Directors & Officers Liability coverage is designed to protect those persons, and their marital assets, who decisions and actions impact the operation and direction of the entity on which they are serving, and whose impact affects a number of constituencies including employees, shareholders, customers, suppliers, competitors, regulators and communities in which they operate.
A D&O policy can appear to be limited in its scope due to a number of listed exclusions, however, it is actually the reverse. A D&O policy will contain a number of standard exclusions which are typically, and best served by, other insurance policies that address those items (perils) directly such as workers compensation, general liability, fidelity, etc. It will also exclude some items that are intentional and self-serving such as insider trading which violate the duty of loyalty owed to the entity by its directors and officers.
Some recent claims examples of D&O claims are:
Shareholder suits alleging:
CEO approved loans to himself without board authorization.
Directors “failure to supervise” in a situation where an employee fraudulently misappropriated company funds.
A director/creditor of the entity, is sued in his capacity as director by other creditors who allege conflict of interest.

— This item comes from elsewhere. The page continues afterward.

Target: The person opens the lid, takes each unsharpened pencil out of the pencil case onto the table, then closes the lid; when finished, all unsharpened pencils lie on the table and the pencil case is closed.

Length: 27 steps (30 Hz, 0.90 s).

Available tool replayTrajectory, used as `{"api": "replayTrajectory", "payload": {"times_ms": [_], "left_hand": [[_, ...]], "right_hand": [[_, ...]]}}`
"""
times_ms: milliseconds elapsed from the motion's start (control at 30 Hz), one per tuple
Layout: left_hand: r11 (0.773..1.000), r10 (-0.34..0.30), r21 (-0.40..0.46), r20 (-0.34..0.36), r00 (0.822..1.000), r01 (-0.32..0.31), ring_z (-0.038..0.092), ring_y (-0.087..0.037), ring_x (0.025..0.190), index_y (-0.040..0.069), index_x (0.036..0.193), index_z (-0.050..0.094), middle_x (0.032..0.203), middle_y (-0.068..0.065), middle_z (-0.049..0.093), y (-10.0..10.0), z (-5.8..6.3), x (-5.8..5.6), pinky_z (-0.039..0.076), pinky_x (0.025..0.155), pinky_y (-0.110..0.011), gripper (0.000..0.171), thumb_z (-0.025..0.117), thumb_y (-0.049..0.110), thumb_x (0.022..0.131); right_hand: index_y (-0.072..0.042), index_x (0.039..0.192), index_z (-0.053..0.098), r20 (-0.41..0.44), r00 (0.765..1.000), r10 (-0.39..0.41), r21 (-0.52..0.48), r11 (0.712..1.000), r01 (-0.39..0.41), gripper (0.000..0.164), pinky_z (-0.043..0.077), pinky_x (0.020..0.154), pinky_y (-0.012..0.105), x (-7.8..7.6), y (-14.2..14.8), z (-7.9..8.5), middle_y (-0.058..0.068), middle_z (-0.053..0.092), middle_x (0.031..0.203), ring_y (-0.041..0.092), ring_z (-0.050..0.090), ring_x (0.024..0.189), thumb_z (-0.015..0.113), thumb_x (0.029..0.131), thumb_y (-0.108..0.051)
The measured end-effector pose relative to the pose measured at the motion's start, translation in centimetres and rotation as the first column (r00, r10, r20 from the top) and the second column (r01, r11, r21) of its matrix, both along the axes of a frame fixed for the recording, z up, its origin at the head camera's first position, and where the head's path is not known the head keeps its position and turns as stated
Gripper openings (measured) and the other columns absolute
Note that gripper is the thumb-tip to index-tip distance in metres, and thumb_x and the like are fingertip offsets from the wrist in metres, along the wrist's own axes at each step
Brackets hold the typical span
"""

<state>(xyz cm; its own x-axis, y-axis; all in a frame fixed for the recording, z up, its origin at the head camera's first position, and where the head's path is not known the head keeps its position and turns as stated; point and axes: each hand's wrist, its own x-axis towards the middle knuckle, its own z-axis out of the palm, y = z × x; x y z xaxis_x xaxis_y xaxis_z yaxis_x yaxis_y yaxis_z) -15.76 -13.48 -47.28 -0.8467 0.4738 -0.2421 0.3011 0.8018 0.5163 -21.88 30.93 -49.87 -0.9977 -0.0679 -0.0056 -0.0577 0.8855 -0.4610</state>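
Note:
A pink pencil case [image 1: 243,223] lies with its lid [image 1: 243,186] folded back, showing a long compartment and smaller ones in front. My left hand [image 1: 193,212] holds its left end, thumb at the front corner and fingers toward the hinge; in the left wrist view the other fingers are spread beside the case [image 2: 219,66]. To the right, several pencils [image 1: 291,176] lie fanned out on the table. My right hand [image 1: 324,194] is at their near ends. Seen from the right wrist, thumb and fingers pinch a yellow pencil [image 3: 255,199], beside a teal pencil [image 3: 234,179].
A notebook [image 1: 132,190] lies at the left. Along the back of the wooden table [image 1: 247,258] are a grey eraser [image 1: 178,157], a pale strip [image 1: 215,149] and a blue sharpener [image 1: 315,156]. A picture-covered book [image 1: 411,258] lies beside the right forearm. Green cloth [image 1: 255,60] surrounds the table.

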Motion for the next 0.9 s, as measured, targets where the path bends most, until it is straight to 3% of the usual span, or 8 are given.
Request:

Failure of the D&O’s to take the company public.
Minority shareholders allege being squeezed out due to a CEO’s decision to implement a reverse stock split.
Failure to adopt appropriate safety and operations procedures causing a primary facility to be shut down by regulators.
Competitor sues the board alleging “tortious interference” with the company hiring the competitors former employee who violated their valid noncompetition and confidentiality agreement.